= TASK ITEM =
Begin with the line containing "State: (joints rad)" and end with the last line of the data below; return those lines exactly, and only those.

= AVAILABLE DATA =

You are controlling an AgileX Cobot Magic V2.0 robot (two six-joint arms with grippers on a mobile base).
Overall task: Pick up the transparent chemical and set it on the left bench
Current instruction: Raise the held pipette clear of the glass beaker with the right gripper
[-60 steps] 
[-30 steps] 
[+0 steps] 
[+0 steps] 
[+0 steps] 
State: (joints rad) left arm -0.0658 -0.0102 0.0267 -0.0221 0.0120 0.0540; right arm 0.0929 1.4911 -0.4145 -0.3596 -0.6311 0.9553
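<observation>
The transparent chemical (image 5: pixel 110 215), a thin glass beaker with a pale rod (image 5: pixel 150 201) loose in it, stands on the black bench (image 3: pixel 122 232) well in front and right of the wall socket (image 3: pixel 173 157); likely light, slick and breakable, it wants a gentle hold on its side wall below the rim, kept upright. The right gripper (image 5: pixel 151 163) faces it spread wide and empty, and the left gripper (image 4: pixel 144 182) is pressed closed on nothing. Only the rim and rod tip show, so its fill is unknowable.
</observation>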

= TASK ANSWER =
State: (joints rad) left arm -0.0658 -0.0102 0.0267 -0.0221 0.0120 0.0540; right arm 0.0929 1.4911 -0.4145 -0.3596 -0.6311 0.9553
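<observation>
The transparent chemical (image 5: pixel 110 215), a thin glass beaker with a pale rod (image 5: pixel 150 201) loose in it, stands on the black bench (image 3: pixel 122 232) well in front and right of the wall socket (image 3: pixel 173 157); likely light, slick and breakable, it wants a gentle hold on its side wall below the rim, kept upright. The right gripper (image 5: pixel 151 163) faces it spread wide and empty, and the left gripper (image 4: pixel 144 182) is pressed closed on nothing. Only the rim and rod tip show, so its fill is unknowable.
</observation>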

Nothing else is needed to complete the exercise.